WORK ITEM: Reply with nothing but the number of lines in the data below where the word "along" occurs.

GIVEN DATA:
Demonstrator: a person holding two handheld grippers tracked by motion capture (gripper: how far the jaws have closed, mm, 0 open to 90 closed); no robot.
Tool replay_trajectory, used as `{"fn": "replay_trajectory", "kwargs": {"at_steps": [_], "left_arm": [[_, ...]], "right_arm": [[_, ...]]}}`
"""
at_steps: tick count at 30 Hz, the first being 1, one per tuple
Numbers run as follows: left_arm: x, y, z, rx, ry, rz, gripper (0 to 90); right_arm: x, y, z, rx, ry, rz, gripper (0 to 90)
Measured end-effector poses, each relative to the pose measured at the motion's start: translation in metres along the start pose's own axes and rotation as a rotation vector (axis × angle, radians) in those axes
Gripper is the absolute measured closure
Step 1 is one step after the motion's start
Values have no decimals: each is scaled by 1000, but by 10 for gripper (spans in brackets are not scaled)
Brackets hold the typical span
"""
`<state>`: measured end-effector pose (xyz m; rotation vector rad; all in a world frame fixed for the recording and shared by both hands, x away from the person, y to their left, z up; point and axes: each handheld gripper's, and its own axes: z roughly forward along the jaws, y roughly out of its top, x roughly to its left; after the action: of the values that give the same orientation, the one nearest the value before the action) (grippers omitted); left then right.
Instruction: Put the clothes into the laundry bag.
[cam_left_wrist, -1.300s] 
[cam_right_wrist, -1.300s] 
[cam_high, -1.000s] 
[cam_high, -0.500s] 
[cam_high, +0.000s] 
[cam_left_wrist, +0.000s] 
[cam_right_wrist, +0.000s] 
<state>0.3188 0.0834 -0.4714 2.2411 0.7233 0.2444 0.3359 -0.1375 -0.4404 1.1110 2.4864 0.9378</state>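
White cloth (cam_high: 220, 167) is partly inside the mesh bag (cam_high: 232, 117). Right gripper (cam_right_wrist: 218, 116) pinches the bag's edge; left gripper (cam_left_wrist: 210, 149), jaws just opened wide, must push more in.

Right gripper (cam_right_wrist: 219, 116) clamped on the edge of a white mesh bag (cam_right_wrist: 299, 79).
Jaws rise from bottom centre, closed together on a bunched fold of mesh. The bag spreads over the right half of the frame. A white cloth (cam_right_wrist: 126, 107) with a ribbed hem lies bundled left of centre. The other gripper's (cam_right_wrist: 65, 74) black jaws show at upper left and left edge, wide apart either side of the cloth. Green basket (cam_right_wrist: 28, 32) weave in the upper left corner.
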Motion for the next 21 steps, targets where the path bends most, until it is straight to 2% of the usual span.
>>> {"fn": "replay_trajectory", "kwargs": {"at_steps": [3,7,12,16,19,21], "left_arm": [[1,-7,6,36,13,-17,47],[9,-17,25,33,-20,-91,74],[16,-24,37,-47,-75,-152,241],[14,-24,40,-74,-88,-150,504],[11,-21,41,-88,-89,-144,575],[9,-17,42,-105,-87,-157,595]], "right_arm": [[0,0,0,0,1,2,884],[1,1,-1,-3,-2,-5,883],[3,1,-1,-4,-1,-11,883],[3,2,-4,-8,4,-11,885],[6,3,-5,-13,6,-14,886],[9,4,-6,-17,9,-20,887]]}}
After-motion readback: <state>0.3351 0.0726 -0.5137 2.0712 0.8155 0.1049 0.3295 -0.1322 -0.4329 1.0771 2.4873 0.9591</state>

RESPONSE TO THIS EXERCISE: 2